The Curator Obsession
It’s much documented that we’re all curators now. We curate everything from museums and exhibitions to our bookshelves and address books, and of course retail luxury. Retailer Neighbourhood Goods, in an ambition to reinvent the department store, feature an ever-changing landscape of brands combining the dynamism and community of a pop-up marketplace with the polish and approachability typical of a department store. This curation was elevated via an app that allowed customers to talk with sales assistants, make purchases and access exclusive branded content. We now need to be fluent in not only the curation of the physical world, but eloquent in the parallel digital reality of ‘mirrorworld’. Illustrated by the National Galleries Leonardo Da Vinci exhibition in London, a multi-sensory immersive experience bringing to life the modern conservation of The Virgin of the Rocks.

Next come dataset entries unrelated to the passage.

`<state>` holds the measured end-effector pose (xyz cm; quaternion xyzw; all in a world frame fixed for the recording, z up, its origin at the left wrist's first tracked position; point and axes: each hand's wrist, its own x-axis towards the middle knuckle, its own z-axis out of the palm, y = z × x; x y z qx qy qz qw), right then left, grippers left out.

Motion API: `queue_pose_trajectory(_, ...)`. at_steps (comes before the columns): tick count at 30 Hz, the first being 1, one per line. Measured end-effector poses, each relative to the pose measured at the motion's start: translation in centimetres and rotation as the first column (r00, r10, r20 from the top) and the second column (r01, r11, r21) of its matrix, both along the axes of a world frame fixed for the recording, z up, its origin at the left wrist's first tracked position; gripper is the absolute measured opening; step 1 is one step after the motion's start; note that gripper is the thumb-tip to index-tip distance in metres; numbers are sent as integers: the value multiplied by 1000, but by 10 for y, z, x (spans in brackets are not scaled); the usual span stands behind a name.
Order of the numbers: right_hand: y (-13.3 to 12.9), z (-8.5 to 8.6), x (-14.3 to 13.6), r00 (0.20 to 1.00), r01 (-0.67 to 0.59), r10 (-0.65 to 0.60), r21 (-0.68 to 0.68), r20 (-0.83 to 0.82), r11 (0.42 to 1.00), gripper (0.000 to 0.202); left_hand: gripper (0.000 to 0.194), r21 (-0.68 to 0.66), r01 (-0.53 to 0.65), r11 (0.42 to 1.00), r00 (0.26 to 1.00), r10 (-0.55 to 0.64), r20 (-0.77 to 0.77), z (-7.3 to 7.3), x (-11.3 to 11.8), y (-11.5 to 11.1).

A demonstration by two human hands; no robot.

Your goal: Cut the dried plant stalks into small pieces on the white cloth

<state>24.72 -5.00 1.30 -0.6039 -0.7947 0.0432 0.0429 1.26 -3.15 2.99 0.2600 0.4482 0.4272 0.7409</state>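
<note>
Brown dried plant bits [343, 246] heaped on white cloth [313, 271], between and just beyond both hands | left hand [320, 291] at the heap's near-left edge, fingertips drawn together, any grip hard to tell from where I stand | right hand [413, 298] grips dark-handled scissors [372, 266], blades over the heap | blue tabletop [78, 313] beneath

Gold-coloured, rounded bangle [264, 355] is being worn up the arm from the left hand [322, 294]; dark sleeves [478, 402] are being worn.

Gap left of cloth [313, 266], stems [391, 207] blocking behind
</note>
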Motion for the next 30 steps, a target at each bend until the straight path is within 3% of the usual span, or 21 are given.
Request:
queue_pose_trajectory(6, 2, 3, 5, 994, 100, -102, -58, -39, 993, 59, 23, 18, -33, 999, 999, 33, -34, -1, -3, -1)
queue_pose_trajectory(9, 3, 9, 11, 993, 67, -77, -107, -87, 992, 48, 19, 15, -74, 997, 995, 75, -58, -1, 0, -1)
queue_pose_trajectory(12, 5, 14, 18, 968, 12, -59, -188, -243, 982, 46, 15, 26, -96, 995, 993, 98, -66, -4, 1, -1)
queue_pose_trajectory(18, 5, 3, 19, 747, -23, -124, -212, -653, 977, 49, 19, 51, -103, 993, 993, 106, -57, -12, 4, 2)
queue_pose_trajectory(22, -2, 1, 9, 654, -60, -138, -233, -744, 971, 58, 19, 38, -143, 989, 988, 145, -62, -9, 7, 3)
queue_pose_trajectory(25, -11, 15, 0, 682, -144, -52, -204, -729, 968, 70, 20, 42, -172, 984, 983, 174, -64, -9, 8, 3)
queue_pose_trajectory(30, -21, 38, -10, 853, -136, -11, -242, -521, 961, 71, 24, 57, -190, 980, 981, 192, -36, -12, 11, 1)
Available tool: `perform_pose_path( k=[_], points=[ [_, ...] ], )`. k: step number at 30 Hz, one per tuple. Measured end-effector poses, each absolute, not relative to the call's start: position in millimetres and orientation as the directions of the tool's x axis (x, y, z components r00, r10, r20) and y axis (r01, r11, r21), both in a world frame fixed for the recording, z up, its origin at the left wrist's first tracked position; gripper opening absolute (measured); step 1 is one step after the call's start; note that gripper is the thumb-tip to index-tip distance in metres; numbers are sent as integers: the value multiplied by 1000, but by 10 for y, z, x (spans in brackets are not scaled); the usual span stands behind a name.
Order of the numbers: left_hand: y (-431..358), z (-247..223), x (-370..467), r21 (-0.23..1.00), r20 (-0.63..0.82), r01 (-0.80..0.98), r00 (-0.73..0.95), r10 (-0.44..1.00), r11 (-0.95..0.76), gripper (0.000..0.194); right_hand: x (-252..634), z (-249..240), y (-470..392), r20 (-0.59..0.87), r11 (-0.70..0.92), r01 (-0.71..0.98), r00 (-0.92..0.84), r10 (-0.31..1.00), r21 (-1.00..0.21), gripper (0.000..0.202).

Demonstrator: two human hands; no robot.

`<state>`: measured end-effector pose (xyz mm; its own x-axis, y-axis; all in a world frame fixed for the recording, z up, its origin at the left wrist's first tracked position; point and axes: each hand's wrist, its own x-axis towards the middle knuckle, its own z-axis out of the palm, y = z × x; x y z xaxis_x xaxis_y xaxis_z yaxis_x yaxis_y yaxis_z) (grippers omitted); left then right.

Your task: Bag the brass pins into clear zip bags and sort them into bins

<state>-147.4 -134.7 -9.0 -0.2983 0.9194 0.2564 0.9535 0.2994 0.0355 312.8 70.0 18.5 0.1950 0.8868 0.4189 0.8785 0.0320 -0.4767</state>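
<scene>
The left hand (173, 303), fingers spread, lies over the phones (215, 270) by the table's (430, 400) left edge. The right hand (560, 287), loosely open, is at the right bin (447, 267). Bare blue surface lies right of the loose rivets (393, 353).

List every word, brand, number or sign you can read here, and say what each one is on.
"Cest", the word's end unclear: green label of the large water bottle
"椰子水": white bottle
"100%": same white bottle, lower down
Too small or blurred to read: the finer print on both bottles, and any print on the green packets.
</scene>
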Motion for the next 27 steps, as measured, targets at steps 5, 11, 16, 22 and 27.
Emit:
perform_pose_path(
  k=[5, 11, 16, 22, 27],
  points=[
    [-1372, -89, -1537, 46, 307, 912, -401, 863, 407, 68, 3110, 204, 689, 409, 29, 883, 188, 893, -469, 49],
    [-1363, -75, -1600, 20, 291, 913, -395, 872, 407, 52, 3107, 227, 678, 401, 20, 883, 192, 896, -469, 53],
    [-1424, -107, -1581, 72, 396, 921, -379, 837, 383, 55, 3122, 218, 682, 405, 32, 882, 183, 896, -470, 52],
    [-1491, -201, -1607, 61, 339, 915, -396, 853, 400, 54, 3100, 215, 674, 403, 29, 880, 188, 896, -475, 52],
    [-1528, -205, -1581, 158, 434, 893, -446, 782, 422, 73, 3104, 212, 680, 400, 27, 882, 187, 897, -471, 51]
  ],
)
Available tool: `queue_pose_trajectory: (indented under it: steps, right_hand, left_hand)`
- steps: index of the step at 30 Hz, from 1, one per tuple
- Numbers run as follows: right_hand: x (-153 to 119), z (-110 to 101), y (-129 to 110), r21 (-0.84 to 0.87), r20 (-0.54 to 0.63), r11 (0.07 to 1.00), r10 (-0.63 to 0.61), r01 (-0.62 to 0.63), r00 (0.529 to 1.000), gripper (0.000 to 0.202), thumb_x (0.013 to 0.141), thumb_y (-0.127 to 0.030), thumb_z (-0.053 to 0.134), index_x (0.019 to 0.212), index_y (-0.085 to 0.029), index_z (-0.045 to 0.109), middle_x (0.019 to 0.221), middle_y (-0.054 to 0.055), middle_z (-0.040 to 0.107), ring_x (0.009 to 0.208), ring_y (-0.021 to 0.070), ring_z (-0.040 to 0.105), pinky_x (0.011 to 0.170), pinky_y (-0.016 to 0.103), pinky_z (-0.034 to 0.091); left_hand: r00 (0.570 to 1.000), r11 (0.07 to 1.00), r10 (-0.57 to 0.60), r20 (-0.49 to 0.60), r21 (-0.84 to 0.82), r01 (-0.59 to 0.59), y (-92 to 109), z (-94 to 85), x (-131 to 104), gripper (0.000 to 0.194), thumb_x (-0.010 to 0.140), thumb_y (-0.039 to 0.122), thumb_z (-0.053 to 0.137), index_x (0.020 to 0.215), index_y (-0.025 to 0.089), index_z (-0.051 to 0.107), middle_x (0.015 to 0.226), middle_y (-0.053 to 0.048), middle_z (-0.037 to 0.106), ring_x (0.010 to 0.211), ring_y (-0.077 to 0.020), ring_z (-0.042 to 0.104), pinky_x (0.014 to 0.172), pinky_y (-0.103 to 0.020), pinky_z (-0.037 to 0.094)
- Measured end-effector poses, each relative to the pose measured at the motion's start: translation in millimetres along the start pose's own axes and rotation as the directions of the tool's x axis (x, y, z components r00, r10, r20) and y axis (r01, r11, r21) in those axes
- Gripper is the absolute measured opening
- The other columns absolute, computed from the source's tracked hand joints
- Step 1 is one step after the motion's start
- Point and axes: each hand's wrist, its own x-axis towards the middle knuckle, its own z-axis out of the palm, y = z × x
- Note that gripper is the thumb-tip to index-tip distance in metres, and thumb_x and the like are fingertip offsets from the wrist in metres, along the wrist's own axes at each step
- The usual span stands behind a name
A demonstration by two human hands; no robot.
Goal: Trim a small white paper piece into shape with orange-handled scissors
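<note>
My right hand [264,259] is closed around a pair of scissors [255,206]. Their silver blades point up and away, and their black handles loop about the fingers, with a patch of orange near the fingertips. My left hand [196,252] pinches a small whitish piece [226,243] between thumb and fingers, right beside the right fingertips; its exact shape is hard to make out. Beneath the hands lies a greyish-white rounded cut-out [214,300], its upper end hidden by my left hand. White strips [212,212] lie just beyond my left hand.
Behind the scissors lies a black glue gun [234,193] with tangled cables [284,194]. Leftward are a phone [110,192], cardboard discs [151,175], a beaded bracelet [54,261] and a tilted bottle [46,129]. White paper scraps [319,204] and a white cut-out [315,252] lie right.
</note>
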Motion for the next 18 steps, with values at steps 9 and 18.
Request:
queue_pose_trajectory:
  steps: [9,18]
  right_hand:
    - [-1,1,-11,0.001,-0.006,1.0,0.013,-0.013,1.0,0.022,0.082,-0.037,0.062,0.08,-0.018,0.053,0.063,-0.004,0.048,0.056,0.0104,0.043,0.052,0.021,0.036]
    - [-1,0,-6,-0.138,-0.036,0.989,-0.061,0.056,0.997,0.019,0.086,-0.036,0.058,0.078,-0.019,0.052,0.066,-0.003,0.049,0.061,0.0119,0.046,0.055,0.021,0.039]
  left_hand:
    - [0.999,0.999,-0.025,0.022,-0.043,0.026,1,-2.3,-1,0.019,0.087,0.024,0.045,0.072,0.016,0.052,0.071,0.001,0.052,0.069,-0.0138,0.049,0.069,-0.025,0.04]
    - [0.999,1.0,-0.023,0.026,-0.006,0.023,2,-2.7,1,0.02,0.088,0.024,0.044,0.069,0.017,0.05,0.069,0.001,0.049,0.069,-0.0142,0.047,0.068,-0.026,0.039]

Luxury brands too are pushing the potential of virtual immersion as a key to unlocking meaningful content and therefore driving significant sales. Chanel and i-D magazine, for example, collaborated with set designer Es Devlin to create Mirror Maze – a multi-sensory installation that combined video installation, visceral sound design and a bespoke Chanel scent to create a memory-triggering ambience. Museums traditionally curate experiences. Luxury brands are looking to their popular success evidenced by New York’s Metropolitan Museum of Art’s 2018 Heavenly Bodies: Fashion and the Catholic Imagination that attracted 1.7m visitors and seek to curate, shape and inspire our physical and digital worlds
The Exclusivity of Membership
Museums have embraced their role as social hub and meeting place. This has fuelled membership schemes to drive revenue, build relationships and deepen engagement. [“I’ll meet you in the Friends Room” has become a status symbol amongst some.] This model has been adopted by luxury brands to bridge customer with experience. Cycling brand Rapha’s stores are famously known as the ‘clubhouses’ where they host events to watch live races and rides. This relationship building and the language of clubby membership even paid dividends post Brexit referendum with European sales up 30% in 2016 (Essential Retail, 2016). Japanese beauty brand Shiseido has maximised this opportunity to the full in the redesign of its Tokyo flagship. The shop resembles a six-tier-loyalty programme with a skincare lab and make up bar universally accessible and a hair salon, photo studio and penthouse café for spending members only. “I’ll meet you in the Friends Room” has taken on a whole new meaning.
Both culture and luxury retail are about emotions created by experience. Technology is not just augmenting our reality. It’s building connections and communities through finding points of similarity and shared inspiration. It’s amplifying emotion; increasing our pleasure, delight and joy in life. Digital technology has the potential to shape a new social ethos.
And yes, I did get to New York in the end – and the CEO came too.